Insch read out the search team rosters and settled back on the desk as they exited the room. As Logan hung back for his instructions he saw the inspector call Steve the Naked Drunkard over, holding him back until everyone else was gone. Then he began to talk in a voice so low Logan couldn’t hear a word of it, but he could guess what was being said. The young constable’s face started out flushed and swiftly turned a frightened shade of grey.
‘Right,’ said Insch at last, nodding his large, bald head at the trembling constable. ‘You go wait outside.’
Steve the Stripper trudged out, head down, looking as if he’d been slapped.
When the door closed, Insch beckoned Logan over. ‘I’ve got a Noddy job for you this morning,’ he said, pulling a family-sized bag of chocolate-covered raisins out of his suit pocket. He fumbled about trying to open it before giving up and using his teeth. ‘Bloody glue these things shut …’ Insch spat out a corner of plastic and poked a finger into the hole he’d made. ‘We’ve been asked to provide police support for the council’s environmental health team.’
Logan tried not to groan. ‘You’re kidding me?’
‘Nope. They need to serve notice and the bloke doing it is a nervous wee shite. He’s convinced he’s going to get murdered if we’re not there to hold his hand. The Chief Constable wants us to be accessible. That means we have to be seen to be giving the council all the support it needs.’ He pointed the hole in the top of the chocolate raisins in Logan’s direction.
‘But, sir,’ said Logan, politely refusing – the things looked too much like huge rat droppings for his hungover stomach, ‘couldn’t uniform do this?’
Insch nodded and Logan could have sworn he saw an evil glint in the older man’s eye. ‘Yes indeed. In fact a uniform is going to do this. You’re going along to supervise.’ He shook a mound of droppings into the palm of his hand and tossed them back. ‘That’s one of the privileges of rank: you supervise those further down the tree.’
There was a meaningful pause that completely passed Logan by.
‘Well,’ said Insch, shooing him towards the door. ‘Off you go.’
Still wondering what that had been about, Logan left the briefing room. DI Insch sat on the desk, grinning like a maniac. It wouldn’t take long before the penny dropped.
A worried-looking Constable Steve was waiting in the corridor. His face had regained a little bit of its colour and was now an unhealthy reddish-green rather than pale grey; but he still looked dreadful. His eyes were pink with bloodshot veins, his breath reeked of extra strong mints, but it wasn’t enough to disguise the alcohol oozing out of his pores.
‘Sir,’ he said, giving a sickly, nervous smile. ‘I don’t think I should drive, sir.’ He hung his head. ‘Sorry, sir.’
Logan raised an eyebrow and opened his mouth. Then shut it again. This must be the uniform he was supposed to supervise.
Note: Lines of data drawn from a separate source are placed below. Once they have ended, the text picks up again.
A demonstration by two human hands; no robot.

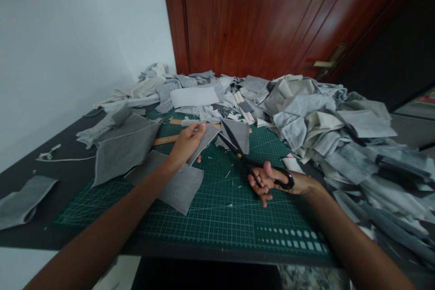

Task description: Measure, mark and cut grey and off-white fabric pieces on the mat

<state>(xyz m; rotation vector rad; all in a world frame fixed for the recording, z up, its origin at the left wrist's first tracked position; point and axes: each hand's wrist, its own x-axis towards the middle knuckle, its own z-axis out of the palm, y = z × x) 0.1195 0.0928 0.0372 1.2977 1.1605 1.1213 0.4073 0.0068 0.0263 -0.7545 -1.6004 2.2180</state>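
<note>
The right hand [267,180] grips black scissors [239,156], blades parted, over the green cutting mat [217,219]. The left hand [187,142] pinches a gray fabric piece [208,138], its corner right by the blade tips.

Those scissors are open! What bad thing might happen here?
The scissors point toward the left hand, so a finger might get nicked. The grey cloth in that hand might slip if the blades close. Another grey piece shows behind the blades and might get snipped accidentally.
</note>
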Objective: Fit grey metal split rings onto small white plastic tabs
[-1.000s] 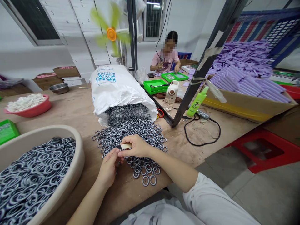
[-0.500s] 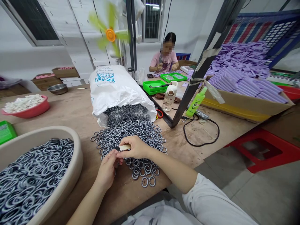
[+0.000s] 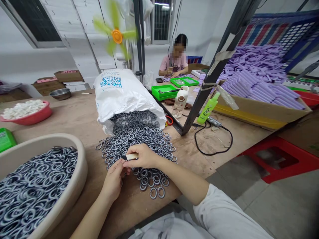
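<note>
Over the heap of dark grey rings [image 3: 142,136], my two hands meet. My right hand [image 3: 143,156] is closed round a small tool with a cream handle [image 3: 132,156] and a dark tip pointing left. My left hand [image 3: 117,174] is closed with its fingertips pinched at that dark tip; whatever lies between them is hidden. The rings spill from the mouth of a white sack [image 3: 122,96] lying on its side. To the left of my left hand stands a large beige basin [image 3: 82,159] filled with the same kind of rings.
A red bowl of white pieces [image 3: 27,113] and a metal bowl [image 3: 60,94] sit at left. A black metal frame [image 3: 196,106] rises beside a green bottle [image 3: 209,108] and a looped cable [image 3: 214,154]. Purple pieces fill a carton [image 3: 251,116]. Opposite sits a co-worker [image 3: 175,61].
My hands keep nearly the same pose over the rings. The view has shifted very slightly. Across the table, the co-worker's arm has moved a little and the fan blades have turned.
</note>
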`<action>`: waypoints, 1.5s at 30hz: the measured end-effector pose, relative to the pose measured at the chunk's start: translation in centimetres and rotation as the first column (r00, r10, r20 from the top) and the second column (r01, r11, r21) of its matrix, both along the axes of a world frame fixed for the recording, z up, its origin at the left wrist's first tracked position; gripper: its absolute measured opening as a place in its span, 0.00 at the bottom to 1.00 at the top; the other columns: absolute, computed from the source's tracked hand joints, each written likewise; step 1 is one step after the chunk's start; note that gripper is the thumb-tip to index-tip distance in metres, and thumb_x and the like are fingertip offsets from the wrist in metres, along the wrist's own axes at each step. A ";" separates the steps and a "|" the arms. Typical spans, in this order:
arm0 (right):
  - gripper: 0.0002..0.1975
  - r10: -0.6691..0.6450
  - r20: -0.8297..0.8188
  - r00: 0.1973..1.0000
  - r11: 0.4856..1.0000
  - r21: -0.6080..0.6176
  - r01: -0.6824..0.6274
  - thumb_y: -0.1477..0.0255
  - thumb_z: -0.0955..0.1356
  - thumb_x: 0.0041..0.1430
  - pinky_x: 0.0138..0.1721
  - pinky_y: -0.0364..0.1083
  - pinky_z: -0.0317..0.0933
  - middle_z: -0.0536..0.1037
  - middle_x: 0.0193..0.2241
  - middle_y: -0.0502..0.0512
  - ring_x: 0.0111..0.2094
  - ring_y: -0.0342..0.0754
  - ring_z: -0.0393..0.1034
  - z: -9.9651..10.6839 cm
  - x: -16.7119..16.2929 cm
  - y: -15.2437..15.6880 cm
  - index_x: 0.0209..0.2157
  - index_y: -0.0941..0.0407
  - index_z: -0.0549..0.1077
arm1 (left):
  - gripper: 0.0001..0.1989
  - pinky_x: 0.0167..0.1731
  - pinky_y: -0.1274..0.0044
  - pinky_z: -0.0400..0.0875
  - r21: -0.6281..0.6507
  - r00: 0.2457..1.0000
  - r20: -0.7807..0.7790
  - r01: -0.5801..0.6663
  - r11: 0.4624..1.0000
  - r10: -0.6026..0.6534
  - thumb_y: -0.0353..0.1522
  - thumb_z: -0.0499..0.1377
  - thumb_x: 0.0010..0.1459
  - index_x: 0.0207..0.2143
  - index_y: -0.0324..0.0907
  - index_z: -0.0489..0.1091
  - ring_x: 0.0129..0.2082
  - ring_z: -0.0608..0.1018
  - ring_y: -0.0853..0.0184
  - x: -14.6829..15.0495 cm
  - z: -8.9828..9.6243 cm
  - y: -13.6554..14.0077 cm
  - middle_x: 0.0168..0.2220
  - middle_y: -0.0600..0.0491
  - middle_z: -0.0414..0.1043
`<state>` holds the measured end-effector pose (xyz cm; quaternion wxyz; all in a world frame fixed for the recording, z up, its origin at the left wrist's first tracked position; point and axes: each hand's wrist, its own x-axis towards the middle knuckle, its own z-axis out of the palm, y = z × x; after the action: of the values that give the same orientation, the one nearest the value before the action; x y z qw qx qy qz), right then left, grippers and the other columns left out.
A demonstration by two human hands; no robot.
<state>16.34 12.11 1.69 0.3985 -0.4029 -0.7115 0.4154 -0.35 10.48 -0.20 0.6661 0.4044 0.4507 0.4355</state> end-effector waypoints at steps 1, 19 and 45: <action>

They were riding the lift down to the ground floor when Constable Steve disintegrated. ‘How the hell did he know?’ he asked, slumping in the corner with his head in his hands. ‘Everything. He knew bloody everything!’
Logan could feel dread stomping down his spine. ‘Everything?’ Did the inspector know he’d got pissed and slept with WPC Watson?
Constable Steve moaned.
‘He knew we’d been thrown out of the pub, he knew all about the getting naked …’ he looked up at Logan with pitiful pink eyes: like a vivisectioned rabbit. ‘He says I’m lucky he didn’t just fire me! Oh God …’
For a moment it looked as if he was going to burst into tears. Then the lift went: ‘ping’ and the doors slid open onto the car park where a couple of uniformed officers were wrestling a hairy bloke in jeans and a T-shirt out of the back of a patrol car. The man’s T-shirt bore a lovely upside-down Christmas tree of blood. His nose was flattened and smeared.
‘Buncha fuckin’ bastards!’ He lunged towards Logan, but the PC holding him wasn’t about to let go. ‘Fuckin’ bastards wis askin’ fer it!’ Some of his teeth were missing too.
‘Sorry, sir,’ said the PC, holding him back.
Logan told him it was OK and led PC Steve away through the car park. They could have gone out through reception, but he didn’t want anyone else seeing the pink-eyed constable in his current state. And anyway, the council buildings weren’t that far away: a walk in the open air would do Steve the world of good.
Outside, the drizzle was refreshing after the oppressive heat of police headquarters. They both stood on the ramp that wound from the rear of the building down to the street with their faces to the rain and stayed that way until a car horn made them jump.
The patrol car flashed its lights. Logan and the hungover PC waved an apology and walked around the side of Force HQ. Outside the Sheriff Court the protesters were already gathering, clutching their banners and placards, desperate for a glimpse of Gerald Cleaver. And an opportunity to string him up from the nearest lamppost.
The Nervous Wee Shite was waiting for them at the main council buildings, shifting from foot to foot, peering at his watch the whole time as if it was going to run off if left unsupervised for more than thirty seconds at a time. He gave PC Steve a worried look and then extended a hand for Logan to shake. ‘Sorry to keep you waiting,’ he said, even though he’d been standing there long before they arrived.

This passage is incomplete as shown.